● Task
For this exercise, repeat the whole listing below exactly. Leave the pictures out.

● Given information
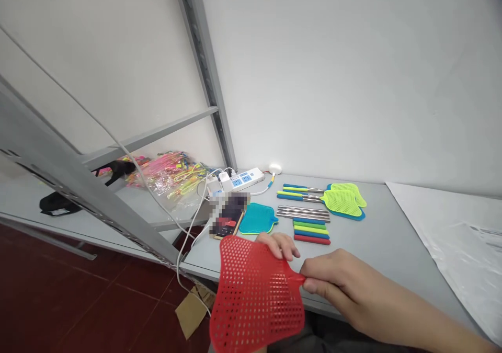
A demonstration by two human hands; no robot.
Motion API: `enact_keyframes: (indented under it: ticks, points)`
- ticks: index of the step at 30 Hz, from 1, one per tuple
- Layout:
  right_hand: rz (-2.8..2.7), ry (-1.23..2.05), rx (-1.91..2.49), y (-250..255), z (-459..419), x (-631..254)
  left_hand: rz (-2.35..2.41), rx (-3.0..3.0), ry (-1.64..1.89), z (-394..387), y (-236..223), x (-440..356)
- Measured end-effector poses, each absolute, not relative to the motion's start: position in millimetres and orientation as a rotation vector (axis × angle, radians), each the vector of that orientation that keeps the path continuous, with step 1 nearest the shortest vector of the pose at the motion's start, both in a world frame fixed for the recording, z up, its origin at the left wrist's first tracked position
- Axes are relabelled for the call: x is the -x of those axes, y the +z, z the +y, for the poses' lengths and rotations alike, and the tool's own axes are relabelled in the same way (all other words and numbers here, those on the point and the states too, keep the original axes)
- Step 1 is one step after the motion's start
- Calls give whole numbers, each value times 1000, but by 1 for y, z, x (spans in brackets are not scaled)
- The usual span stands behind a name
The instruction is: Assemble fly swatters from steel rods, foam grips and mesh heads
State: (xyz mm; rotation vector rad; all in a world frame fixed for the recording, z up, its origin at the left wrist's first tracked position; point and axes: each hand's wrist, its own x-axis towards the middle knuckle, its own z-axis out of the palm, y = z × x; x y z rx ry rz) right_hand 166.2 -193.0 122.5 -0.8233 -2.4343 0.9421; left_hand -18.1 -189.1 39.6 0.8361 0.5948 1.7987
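Observation:
A red perforated fly swatter head is held up at the front edge of the table. My right hand pinches its narrow neck between thumb and fingers. From behind, my left hand grips the head, with fingertips curled over its upper edge; the rest of that hand is hidden. Just beyond lie a teal swatter head with a yellow-green one under it, several thin metal rods, and a row of coloured handle grips. Behind these lie fly swatters with yellow-green and blue heads, with rods and grips attached.
A phone, partly blurred, lies left of the teal head. Behind it are a white power strip and loose cables. Clear bags of colourful items rest past the grey metal frame. White plastic sheeting covers the table's right side.

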Motion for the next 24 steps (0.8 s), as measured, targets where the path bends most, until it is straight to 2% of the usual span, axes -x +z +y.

● Finished task
A demonstration by two human hands; no robot.
Motion API: `enact_keyframes: (indented under it: ticks, points)`
- ticks: index of the step at 30 Hz, from 1, one per tuple
- Layout:
  right_hand: rz (-2.8..2.7), ry (-1.23..2.05), rx (-1.91..2.49), y (-250..255), z (-459..419), x (-631..254)
  left_hand: rz (-2.35..2.41), rx (-3.0..3.0), ry (-1.64..1.89), z (-394..387), y (-236..223), x (-440..356)
- Measured end-effector poses, each absolute, not relative to the motion's start: position in millimetres and orientation as a rotation vector (axis × angle, radians), each the vector of that orientation that keeps the path continuous, with step 1 nearest the shortest vector of the pose at the motion's start, both in a world frame fixed for the recording, z up, its origin at the left wrist's first tracked position
- Axes are relabelled for the call: x is the -x of those axes, y the +z, z the +y, for the poses' lengths and rotations alike, and the tool's own axes are relabelled in the same way (all other words and numbers here, those on the point and the states too, keep the original axes)
- Step 1 is one step after the motion's start
- Calls give whole numbers, each value times 1000, but by 1 for y, z, x (spans in brackets are not scaled)
- The usual span stands behind a name
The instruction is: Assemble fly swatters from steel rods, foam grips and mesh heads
State: (xyz mm; rotation vector rad; all in a world frame fixed for the recording, z up, its origin at the left wrist's first tracked position; point and axes: each hand's wrist, its own x-axis towards the middle knuckle, its own z-axis out of the palm, y = z × x; x y z rx ry rz) right_hand 166.2 -193.0 122.5 -0.8233 -2.4343 0.9421; left_hand -18.1 -189.1 39.6 0.8361 0.5948 1.7987
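Observation:
A red perforated fly swatter head is held up at the front edge of the table. My right hand pinches its narrow neck between thumb and fingers. From behind, my left hand grips the head, with fingertips curled over its upper edge; the rest of that hand is hidden. Just beyond lie a teal swatter head with a yellow-green one under it, several thin metal rods, and a row of coloured handle grips. Behind these lie fly swatters with yellow-green and blue heads, with rods and grips attached.
A phone, partly blurred, lies left of the teal head. Behind it are a white power strip and loose cables. Clear bags of colourful items rest past the grey metal frame. White plastic sheeting covers the table's right side.
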
Motion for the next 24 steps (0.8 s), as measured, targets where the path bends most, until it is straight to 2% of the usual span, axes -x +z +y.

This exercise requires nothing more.